# [DATA SEGMENT]
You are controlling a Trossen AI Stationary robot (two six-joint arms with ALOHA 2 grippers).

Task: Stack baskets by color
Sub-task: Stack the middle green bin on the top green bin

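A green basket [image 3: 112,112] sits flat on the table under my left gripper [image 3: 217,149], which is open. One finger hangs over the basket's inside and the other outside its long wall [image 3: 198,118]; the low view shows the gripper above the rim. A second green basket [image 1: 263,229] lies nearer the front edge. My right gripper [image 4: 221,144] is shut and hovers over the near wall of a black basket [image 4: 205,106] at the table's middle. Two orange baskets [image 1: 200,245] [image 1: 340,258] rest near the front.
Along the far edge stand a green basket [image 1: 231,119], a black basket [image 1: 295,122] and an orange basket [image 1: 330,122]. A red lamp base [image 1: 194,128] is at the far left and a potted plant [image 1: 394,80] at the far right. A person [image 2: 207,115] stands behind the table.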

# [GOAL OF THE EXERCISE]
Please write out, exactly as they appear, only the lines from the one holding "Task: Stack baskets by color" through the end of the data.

# [EXPECTED OUTPUT]
Task: Stack baskets by color
Sub-task: Stack the middle green bin on the top green bin

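A green basket [image 3: 112,112] sits flat on the table under my left gripper [image 3: 217,149], which is open. One finger hangs over the basket's inside and the other outside its long wall [image 3: 198,118]; the low view shows the gripper above the rim. A second green basket [image 1: 263,229] lies nearer the front edge. My right gripper [image 4: 221,144] is shut and hovers over the near wall of a black basket [image 4: 205,106] at the table's middle. Two orange baskets [image 1: 200,245] [image 1: 340,258] rest near the front.
Along the far edge stand a green basket [image 1: 231,119], a black basket [image 1: 295,122] and an orange basket [image 1: 330,122]. A red lamp base [image 1: 194,128] is at the far left and a potted plant [image 1: 394,80] at the far right. A person [image 2: 207,115] stands behind the table.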

Nothing further remains for this exercise.